Улица Остоженка была взрыта от начала до конца, как будто вдоль нее прошелся гигантский плуг, вспахал и проложил борозду. Там строили метро открытым способом, и, видимо, поэтому ее скоро назвали Метростроевской. Я пробирался, лепясь вдоль стен домов, по шатким доскам, переходил по еще более жидким мостикам в поисках 2–го Зачатьевского переулка. Ах он, далекий мне теперь молодой человек, куда его только не носила нелегкая!..
Наконец он увидел массивную кирпичную стену бывшего Зачатьевского монастыря, ворота с прибитым на них синим полукруглым жестяным номером дома с белой цифрой 2. Он вошел в эти ворота, бросив взгляд на обшарпанную надвратную церковь. (Теперь она реставрирована, сверкает своей неземной красотой, желающих осквернить эту святыню пугает дощечка с надписью: «Охраняется государством».) Обогнув громадную кучу битого кирпича – остатки монастырской главной церкви, – он, с удивлением ступая по могильным мраморным плитам, еще слегка поблескивающим золотом надписей (остаткам монастырских захоронений), увидел длинный кирпичный дом – седьмой корпус. Как он узнал во всевозможных справочных, тетка жила именно в этом корпусе в квартире номер 14.

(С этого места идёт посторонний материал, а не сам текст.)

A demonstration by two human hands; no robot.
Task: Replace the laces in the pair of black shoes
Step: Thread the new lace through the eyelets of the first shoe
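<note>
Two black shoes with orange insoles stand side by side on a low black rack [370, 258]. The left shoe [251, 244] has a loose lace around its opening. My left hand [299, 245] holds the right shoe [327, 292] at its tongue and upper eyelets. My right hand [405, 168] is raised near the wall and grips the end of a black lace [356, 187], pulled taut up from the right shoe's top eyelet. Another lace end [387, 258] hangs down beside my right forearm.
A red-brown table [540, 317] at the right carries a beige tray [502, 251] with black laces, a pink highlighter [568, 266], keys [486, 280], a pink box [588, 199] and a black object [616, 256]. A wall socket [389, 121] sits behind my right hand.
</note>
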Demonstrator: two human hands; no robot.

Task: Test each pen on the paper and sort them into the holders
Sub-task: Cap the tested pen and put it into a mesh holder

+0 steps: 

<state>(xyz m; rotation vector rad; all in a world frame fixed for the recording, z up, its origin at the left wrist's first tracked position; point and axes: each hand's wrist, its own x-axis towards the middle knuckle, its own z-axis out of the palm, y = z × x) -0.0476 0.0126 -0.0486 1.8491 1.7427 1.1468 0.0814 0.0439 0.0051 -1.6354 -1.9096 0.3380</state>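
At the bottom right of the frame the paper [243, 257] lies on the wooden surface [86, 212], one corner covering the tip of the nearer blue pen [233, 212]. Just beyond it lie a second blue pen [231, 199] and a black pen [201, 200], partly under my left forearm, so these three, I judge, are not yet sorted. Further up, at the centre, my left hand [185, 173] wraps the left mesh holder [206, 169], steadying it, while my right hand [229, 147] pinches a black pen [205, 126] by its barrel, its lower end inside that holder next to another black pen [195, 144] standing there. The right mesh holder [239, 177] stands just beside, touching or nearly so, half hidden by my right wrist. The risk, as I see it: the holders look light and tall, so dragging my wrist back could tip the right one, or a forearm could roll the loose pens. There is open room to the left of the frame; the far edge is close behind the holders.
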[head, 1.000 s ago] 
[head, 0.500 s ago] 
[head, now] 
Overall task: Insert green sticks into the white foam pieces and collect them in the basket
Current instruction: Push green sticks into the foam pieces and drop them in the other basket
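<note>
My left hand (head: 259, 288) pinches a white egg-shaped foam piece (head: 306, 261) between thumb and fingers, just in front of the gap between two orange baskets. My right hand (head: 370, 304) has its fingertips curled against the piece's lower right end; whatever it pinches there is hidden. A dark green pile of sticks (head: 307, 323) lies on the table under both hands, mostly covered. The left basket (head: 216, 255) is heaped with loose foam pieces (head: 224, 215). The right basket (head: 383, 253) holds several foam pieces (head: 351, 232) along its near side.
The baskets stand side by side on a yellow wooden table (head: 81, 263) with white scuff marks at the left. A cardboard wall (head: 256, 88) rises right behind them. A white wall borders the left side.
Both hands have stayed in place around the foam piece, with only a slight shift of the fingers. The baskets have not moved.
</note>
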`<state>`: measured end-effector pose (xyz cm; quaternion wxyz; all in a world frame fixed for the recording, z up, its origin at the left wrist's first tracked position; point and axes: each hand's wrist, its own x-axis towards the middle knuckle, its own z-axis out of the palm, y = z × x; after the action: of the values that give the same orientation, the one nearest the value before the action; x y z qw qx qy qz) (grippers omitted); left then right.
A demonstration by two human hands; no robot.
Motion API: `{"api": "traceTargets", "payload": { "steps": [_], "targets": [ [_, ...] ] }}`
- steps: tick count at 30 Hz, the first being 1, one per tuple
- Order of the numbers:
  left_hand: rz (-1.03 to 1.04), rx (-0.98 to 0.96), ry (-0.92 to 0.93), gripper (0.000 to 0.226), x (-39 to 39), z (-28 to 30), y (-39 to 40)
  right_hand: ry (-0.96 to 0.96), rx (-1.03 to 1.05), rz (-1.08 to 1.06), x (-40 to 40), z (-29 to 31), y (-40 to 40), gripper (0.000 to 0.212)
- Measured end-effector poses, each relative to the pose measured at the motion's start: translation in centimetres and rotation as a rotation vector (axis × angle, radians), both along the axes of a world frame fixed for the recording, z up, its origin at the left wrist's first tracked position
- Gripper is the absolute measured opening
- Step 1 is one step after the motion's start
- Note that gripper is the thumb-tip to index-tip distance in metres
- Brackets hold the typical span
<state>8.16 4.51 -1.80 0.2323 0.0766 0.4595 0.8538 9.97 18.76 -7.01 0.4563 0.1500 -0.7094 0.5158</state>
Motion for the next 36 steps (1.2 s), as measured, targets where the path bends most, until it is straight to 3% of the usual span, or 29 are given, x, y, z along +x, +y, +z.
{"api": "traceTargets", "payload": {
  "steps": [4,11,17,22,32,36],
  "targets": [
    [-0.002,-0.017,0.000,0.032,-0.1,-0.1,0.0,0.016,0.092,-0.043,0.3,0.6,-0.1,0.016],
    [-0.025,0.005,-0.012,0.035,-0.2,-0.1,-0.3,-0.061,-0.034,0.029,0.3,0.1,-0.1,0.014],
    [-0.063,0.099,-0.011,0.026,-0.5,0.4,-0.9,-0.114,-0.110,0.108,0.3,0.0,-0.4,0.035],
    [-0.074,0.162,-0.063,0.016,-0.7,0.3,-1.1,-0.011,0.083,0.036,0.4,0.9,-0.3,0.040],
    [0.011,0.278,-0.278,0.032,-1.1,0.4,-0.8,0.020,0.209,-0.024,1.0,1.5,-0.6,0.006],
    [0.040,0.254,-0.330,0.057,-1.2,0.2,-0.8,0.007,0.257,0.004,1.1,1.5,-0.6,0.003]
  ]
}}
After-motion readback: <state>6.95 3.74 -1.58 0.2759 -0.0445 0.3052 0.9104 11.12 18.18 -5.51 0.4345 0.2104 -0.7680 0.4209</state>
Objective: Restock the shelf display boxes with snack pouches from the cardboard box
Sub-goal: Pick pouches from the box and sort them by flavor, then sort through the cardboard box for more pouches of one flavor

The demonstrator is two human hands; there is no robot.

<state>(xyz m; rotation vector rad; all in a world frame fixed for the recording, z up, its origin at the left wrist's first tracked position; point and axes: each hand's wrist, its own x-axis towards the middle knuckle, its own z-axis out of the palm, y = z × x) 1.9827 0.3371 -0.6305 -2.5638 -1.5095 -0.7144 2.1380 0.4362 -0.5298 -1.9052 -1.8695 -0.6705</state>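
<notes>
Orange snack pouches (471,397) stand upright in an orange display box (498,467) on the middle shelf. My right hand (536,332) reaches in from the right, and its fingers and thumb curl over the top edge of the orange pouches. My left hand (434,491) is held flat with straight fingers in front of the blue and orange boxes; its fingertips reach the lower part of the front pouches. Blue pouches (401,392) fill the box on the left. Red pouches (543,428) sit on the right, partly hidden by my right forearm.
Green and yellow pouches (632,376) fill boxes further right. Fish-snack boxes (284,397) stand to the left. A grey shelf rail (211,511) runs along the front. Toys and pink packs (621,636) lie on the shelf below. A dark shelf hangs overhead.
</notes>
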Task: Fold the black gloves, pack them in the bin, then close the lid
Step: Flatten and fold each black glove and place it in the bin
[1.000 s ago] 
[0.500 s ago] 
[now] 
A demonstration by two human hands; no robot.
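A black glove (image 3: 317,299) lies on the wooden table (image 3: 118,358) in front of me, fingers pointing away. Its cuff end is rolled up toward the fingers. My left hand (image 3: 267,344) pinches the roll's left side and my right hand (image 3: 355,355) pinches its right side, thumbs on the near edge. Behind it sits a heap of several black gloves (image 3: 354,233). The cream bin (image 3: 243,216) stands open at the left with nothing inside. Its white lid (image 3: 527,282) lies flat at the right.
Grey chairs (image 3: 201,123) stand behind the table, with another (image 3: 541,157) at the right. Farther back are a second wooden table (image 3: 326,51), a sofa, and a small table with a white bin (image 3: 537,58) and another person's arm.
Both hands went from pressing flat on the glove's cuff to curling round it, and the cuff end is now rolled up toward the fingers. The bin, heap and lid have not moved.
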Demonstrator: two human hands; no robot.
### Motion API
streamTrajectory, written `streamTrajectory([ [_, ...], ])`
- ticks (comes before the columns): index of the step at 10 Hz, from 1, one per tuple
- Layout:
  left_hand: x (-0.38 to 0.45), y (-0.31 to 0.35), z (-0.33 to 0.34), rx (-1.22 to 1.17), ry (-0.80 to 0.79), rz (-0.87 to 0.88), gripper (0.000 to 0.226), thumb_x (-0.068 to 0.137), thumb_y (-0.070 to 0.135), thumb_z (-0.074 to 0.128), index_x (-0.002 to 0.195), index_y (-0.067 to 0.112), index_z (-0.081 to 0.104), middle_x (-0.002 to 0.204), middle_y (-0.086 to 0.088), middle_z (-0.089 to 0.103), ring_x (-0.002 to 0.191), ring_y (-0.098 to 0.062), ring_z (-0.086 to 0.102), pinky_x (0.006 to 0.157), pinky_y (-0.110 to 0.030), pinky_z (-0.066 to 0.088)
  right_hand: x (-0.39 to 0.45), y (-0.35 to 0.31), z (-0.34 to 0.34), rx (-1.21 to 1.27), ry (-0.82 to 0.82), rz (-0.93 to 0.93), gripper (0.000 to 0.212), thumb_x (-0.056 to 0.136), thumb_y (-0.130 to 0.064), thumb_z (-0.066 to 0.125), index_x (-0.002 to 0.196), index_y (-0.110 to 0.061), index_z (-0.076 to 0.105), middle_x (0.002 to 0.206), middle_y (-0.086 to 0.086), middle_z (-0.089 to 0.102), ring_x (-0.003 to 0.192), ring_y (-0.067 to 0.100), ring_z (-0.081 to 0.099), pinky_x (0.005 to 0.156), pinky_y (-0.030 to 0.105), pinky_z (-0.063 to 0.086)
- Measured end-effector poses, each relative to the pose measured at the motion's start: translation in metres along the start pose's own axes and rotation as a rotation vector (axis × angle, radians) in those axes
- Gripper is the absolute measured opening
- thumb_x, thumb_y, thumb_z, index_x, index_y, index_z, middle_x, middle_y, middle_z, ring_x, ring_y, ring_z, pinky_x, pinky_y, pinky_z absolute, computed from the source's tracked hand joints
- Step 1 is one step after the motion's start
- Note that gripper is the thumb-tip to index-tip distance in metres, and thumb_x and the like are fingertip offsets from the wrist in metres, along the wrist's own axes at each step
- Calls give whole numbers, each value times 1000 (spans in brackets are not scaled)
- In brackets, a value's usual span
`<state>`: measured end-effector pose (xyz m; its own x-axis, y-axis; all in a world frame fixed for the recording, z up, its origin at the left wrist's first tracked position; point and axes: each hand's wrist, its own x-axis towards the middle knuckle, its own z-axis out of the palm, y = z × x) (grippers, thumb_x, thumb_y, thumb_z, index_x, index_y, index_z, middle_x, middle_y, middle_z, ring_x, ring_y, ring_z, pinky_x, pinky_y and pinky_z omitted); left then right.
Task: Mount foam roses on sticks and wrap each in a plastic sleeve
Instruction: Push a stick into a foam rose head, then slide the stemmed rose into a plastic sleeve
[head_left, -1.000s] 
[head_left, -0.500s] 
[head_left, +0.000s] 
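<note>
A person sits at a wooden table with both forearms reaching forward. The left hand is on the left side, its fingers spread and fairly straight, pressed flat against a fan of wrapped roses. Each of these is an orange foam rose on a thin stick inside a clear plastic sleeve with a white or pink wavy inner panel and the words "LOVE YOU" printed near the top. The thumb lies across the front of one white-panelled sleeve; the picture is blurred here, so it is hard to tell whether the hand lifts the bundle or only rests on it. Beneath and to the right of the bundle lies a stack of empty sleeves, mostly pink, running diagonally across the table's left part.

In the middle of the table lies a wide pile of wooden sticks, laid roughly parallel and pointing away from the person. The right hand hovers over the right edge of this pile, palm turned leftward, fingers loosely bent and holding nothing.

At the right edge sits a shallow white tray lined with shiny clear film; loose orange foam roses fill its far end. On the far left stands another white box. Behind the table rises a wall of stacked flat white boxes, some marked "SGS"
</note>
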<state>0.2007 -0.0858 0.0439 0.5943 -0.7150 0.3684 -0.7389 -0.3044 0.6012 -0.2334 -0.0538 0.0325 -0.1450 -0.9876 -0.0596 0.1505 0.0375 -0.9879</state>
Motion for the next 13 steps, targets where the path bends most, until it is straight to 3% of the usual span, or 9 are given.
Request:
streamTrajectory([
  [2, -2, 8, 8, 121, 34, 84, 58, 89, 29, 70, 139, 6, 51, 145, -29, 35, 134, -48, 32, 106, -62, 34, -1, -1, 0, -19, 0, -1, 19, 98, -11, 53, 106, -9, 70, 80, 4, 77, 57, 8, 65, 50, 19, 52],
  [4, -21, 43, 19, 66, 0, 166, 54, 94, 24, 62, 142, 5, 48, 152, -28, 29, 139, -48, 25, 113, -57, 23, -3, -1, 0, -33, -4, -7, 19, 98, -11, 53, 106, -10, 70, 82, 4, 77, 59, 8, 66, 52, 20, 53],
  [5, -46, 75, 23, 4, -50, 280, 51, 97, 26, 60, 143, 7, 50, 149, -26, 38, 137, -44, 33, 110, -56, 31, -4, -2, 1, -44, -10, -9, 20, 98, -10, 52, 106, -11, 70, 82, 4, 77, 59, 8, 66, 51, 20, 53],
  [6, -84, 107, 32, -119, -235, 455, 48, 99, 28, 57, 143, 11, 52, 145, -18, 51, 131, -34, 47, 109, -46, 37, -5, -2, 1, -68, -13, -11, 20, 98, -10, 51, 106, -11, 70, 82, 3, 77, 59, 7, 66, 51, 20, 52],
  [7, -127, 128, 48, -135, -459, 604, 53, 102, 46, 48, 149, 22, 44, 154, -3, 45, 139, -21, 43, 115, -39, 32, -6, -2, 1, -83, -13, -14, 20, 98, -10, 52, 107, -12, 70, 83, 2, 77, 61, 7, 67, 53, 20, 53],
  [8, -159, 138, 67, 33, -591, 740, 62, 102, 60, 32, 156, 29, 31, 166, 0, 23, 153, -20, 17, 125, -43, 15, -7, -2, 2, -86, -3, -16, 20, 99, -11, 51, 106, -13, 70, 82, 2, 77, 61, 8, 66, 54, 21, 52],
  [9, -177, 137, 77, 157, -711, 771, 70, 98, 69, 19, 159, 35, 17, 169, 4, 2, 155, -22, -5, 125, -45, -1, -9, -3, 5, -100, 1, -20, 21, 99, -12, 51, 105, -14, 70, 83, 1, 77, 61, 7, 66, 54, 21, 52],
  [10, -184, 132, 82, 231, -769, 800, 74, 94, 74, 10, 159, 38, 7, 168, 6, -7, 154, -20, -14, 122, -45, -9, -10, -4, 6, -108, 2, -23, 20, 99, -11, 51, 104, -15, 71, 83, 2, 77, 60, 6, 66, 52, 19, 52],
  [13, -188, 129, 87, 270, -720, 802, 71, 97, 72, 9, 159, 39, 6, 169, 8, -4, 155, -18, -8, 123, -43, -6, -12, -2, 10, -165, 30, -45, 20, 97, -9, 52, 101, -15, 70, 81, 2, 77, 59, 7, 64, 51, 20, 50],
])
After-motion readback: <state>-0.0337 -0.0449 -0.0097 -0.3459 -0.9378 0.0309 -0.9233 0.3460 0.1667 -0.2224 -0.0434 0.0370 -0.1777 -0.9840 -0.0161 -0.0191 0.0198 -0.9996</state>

Здание это – сохранившаяся монастырская гостиница, куда приезжали богомолки. Монастырь был женский, построенный при царе Федоре. У царя, как известно хотя бы по трагедии графа Алексея Константиновича Толстого «Царь Федор Иоаннович», не было детей. Моля Бога о младенце, царь и построил монастырь, назвав его Зачатьевским. Вот как ведь все просто объясняется. Богомолки приезжали в монастырь поговеть, попоститься, уйти от мирской суеты и, видимо, отмолить порядочное количество грехов, накопившихся в том самом миру, где рассудком правят страсти. И каждая снимала себе келью.
В двадцатых годах кельи заселились простыми смертными. И бывший Зачатьевский монастырь для удобства стал называться кратко – Зачмон. Семья Елизаветы Федоровны Красавицкой (она, ее муж и четверо детей) жила в келье размером около восемнадцати квадратных метров. Три метра на человека – на один метр больше, чем теперь полагается на кладбище. Если бы я сейчас вошел в ту комнату, как тогда тот мальчик, я бы, вероятно был поражен. Но мальчик видывал уже многое и ничуть не удивился. На этих восемнадцати метрах стояли вдоль стен четыре кровати, старый стол, игравший роль письменного, а в центре – обеденный и вокруг него – несколько разномастных стульев типа венских. Двигаться вокруг этого стола можно было только боком.
Елизавета Федоровна была в синем строгом платье с выпущенным поверх белоснежным воротничком. Этот белоснежный воротничок я видел на ней всегда, во все времена, в самые невзгоды, как бы тяжелы они ни были. Она была аккуратно, гладко причесана. Забранные в пучок длинные волосы были у нее по пояс и не седые. Мои двоюродные братья и сестры тоже находились в комнате. Где они размещались, не помню, но, поскольку их было много, я не сразу разобрал, кто есть кто.
* * *
Отрекомендовавшись тете Лизе, я рассказал о своем бездомстве. Со спокойным участием тетя Лиза выслушала меня и сказала: «Пойдем, Витя, поспрошаем соседей, может быть, кто-нибудь сдаст угол». И мы пошли по комнатам длинных коридоров корпуса номер 7.
– А вы зайдите в тринадцатую квартиру к Пелагее Ивановне Федотовой. По-моему, она собиралась сдавать угол, – сказал кто-то из бесчисленных жильцов. – Она в четвертой комнате.
Мы вошли в тринадцатую квартиру, состоявшую из двенадцати отдельных комнат – келий, нашли номер четыре. Постучали.
– Войдите, – послышался несколько величественный приятный пожилой голос.
Мы вошли…
– Да, я могу сдать вам комнату. – Пелагея Ивановна не сказала «угол». – Но у меня нет кровати, и вы можете спать только на этом сундуке. Он короткий, но есть табуретка. Я буду давать вам ее на ночь, и вы будете ставить ее себе в ноги. Кроме того, условие: в комнате не курить и товарищей сюда не водить, – не знаю, кого она имела в виду, говоря это. Может быть, девушек. – Плата сорок рублей.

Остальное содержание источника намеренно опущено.